Prompt:
Using the listing below, determine the count of lines with the word "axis" and reply only with it.

Supplied data:
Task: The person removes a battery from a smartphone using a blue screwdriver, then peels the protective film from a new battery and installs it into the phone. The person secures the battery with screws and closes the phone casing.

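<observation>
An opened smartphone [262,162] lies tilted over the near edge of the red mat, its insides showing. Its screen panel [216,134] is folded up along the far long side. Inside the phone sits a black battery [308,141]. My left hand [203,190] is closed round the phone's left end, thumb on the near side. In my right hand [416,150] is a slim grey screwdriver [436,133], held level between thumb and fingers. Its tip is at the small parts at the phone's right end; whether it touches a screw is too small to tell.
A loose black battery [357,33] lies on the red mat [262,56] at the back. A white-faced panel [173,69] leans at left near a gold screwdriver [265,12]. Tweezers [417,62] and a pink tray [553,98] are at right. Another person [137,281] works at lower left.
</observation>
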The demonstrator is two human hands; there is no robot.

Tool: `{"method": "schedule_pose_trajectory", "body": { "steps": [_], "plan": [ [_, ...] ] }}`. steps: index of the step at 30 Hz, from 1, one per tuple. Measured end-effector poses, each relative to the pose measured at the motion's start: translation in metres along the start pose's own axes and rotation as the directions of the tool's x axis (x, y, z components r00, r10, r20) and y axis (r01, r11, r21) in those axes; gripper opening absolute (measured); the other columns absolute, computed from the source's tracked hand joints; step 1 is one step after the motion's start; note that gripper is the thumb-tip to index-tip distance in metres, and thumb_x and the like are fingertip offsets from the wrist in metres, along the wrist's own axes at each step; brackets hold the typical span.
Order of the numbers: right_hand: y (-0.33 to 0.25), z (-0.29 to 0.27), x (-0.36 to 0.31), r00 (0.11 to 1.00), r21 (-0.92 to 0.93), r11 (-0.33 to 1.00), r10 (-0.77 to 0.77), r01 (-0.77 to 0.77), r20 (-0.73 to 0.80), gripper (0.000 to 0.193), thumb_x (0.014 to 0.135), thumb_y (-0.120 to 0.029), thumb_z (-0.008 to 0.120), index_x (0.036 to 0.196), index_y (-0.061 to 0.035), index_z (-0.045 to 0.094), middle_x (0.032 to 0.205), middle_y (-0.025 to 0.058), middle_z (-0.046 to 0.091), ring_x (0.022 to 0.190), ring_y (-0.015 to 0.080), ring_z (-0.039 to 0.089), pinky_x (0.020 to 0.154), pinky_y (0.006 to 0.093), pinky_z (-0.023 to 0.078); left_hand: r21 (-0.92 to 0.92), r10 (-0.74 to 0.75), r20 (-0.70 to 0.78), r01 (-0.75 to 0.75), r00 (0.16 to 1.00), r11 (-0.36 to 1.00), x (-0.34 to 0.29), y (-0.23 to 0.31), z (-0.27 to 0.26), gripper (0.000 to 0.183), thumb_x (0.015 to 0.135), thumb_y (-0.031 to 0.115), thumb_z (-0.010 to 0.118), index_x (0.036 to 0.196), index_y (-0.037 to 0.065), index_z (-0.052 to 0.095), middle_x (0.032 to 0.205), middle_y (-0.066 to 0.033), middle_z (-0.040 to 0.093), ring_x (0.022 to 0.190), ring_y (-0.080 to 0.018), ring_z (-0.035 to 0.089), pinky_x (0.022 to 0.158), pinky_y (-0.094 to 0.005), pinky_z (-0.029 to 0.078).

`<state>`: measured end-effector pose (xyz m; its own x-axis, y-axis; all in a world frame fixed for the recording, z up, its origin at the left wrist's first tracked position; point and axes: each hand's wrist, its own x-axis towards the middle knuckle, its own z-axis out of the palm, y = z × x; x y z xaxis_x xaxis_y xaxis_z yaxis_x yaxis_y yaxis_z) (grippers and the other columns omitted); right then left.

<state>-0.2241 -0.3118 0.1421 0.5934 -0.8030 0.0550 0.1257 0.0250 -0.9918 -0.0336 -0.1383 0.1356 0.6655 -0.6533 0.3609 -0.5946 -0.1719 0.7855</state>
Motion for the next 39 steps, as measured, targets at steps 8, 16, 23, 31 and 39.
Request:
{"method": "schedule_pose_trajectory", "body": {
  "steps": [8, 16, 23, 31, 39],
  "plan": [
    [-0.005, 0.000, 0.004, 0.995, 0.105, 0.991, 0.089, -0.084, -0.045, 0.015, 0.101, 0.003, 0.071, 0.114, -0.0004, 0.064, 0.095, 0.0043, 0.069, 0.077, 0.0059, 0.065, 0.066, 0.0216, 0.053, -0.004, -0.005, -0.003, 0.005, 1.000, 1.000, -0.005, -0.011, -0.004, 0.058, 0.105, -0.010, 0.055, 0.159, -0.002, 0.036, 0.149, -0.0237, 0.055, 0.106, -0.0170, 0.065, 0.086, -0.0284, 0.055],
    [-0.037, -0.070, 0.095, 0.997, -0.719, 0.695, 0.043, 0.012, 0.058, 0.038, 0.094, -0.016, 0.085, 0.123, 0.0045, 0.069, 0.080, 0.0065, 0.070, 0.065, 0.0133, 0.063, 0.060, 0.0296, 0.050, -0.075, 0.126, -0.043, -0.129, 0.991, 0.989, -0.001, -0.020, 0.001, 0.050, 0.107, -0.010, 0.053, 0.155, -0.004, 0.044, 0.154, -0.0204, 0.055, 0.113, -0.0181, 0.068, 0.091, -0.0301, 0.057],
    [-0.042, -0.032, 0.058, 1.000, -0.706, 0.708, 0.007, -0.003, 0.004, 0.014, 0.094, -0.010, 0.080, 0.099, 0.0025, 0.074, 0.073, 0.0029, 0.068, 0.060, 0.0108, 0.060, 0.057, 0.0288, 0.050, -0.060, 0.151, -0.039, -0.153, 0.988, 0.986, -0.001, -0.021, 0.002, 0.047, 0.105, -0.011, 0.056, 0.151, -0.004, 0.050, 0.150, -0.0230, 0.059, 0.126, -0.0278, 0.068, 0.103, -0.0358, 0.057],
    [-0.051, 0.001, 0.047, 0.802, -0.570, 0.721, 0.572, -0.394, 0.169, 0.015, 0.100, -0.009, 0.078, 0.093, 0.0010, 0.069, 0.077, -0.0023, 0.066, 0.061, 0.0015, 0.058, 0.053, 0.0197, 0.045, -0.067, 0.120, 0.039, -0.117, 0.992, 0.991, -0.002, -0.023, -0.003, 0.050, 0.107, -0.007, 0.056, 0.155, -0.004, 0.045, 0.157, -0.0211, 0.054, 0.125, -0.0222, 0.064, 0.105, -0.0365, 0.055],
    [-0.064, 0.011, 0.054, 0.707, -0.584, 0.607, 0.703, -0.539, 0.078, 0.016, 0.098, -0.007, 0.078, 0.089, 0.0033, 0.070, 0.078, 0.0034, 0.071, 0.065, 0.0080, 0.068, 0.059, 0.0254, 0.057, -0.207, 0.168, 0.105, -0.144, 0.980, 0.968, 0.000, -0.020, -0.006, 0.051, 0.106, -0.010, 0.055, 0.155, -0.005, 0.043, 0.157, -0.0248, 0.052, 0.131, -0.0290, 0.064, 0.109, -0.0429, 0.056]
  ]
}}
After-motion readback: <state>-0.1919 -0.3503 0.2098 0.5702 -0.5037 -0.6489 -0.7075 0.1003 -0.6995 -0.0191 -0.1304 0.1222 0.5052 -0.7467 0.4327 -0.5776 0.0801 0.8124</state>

Result of the task:
2